Mirror's Edge ReviewBy Patrick Klepek - Posted Apr 27, 2010
Mirror's Edge on iPad is no cash-in mobile version of DICE's bold, flawed reinvention of the platformer, but something wholly unique and a game that wouldn't be nearly as appealing without touch mechanics driving the gameplay. Mirror's Edge is worth the above-average asking price on the App Store and purchasing the game hopefully sends a signal that consumers will pay higher prices for higher quality.
- A more streamlined -- maybe superior -- take on Mirror's Edge
- Simple touch controls make complicated platforming effortless
- Mirror's Edge aesthetic translates beautifully to the iPad screen
- Combat remains an unnecessary, mostly frustrating gameplay obstacle
- The price--$12.99 on the App Store--may unnecessarily scare off some
- It's currently only available on a device not many people own
Who could have guessed the next time we'd see Electronic Arts give Mirror's Edge another chance would be through an iPad launch game, one that manages to give the original game a run for its platforming money? Mirror's Edge on iPad is no cash-in mobile version of DICE's bold, flawed reinvention of the platformer, but something wholly unique and a game that wouldn't be nearly as appealing without the touch mechanics driving the gameplay.
LOOK, MA, NO BUTTONS!
iPhone users will have an immediate familiarity with Mirror's Edge thanks to Canabalt, the gorgeous one-button post-apocalyptic indie platformer. Mirror's Edge is best described as a more complicated Canabalt, something that mostly works in the game's favor. More and more, depth masked in simplicity appears to be key in making a touch-only game work, in addition to distancing design from a reliance on traditional buttons, which tend to not work so well on the iPhone or iPad. The larger screen on the iPad does help make that less of an issue, however.
Like Canabalt, there are no buttons on the screen. The clean interface happily compliments the game's already gorgeous aesthetics. Faith returns as the protagonist, but the iPad version removes open-world control in favor of a 2D plane where the goal is to never stop running. Ever. Mirror's Edge is all about continual forward momentum perpetuated by simple finger gestures. Slide your finger anywhere on the screen -- left or right -- and watch Faith take off. A simple swipe up makes her jump, moving down causes her to slide and more advance combinations allow her to pull of combat maneuvers like a jump kick -- swipe up, swipe right or left -- effortless. The game isn't worried about you pulling these moves off in tiny windows as per a traditional platformer, either. You can actually queue up actions for Faith while she's in middle of something else, which helps play down any frustrations from response imperfections.
DON'T STOP BELIEV- RUNNING
The simplified platforming lends itself well to largely fixing the most common complaint against the console game: combat. Fighting in the iPad version is limited to tripping, jump kicking or throwing soldiers, all done while Faith tries to maintain her forward momentum.

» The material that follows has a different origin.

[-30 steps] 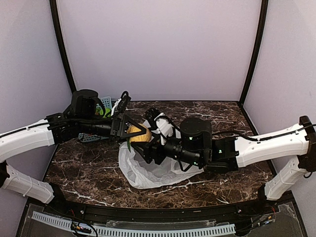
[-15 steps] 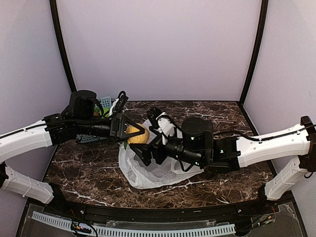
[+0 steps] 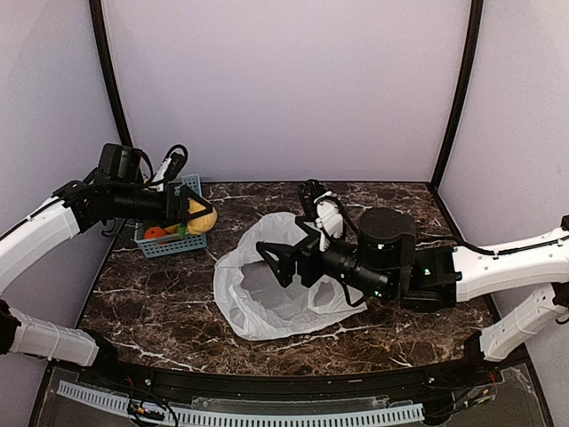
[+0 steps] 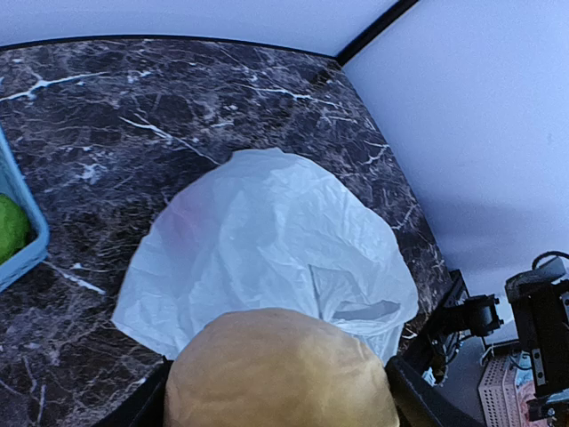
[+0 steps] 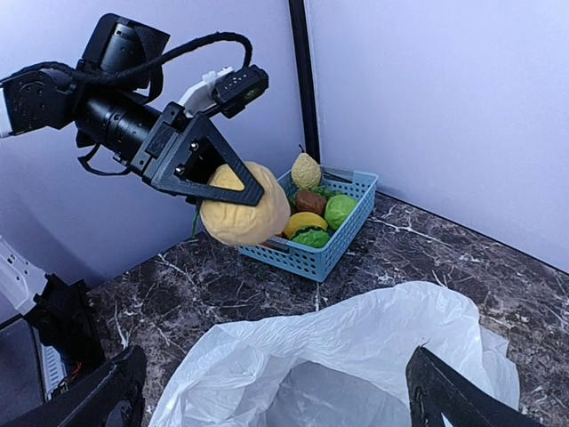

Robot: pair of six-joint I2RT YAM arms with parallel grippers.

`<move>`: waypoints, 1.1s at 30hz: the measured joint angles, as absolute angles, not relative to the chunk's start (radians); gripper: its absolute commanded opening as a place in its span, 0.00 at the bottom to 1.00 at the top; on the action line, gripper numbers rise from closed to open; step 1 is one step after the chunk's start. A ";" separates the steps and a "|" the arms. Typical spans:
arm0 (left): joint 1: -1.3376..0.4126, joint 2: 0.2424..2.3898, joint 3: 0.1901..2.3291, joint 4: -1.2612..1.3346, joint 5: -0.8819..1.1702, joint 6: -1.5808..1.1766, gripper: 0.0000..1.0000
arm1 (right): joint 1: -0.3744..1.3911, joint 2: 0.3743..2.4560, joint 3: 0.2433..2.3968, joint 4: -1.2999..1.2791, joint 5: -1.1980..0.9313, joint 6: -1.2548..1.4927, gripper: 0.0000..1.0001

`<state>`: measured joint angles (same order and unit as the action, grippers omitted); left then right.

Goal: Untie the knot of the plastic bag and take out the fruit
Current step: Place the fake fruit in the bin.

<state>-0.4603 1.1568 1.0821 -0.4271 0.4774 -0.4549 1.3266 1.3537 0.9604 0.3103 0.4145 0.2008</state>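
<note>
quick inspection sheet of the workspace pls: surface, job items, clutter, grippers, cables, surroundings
surface: dark marble table, nothing spilled seen
job's things: white plastic bag lies slack mid-table with its mouth open; one tan-yellow fruit is held in the air near the basket
clutter: blue basket at the far left, holding several fruits
grippers: left gripper shut on the fruit; right gripper open over the bag
cables: black cable looped above the left wrist, clear of the bag
surroundings: plain lilac walls, black corner posts
</note>
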 measured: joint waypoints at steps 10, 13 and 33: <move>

The only real issue arrises when the level design creates arbitrarily difficult sections loaded with several enemies in a row. When Faith stops moving, the fun stops, too. Mirror's Edge's hook relies on the player continuing at a breakneck pace. Enemies function as a simple obstacle to avoid in each stage and the moments when Mirror's Edge asks you to make a series of very specific movements in a tight window -- contrary to the rest of the gameplay design -- it breaks.
In fact, the weaknesses of the iPad version fall pretty much in line its bigger sister's faults, just on different levels. The combat sections (albeit better through simplicity) still feel unnecessary and environments that remove Faith from the outside world fall flat by comparison. Jumping around sewers wasn't fun the first time around and that fact hasn't really changed since.
THE PRICE OF QUALITY
The X factor when discussing any game for the iPhone, iPad or mobile is price. Price doesn't come up in reviews very often because we have a fixed price point for most of them. That's not the case at all on the App Store. EA came out swinging with Mirror's Edge, charging $12.99, a price that has maintained since. It took me about two hours to finish all of the available stages, but I'd only managed to collect a handful of the hidden messenger bags. But working in Mirror's Edge's favor is that unlike other platforms, free additional content is common for iPhone and iPad games. Even as it stands, however, Mirror's Edge is worth the asking price and purchasing the game hopefully sends a signal that consumers will pay higher pricers for higher quality.
Plus, a little more Mirror's Edge never hurt anyone, right?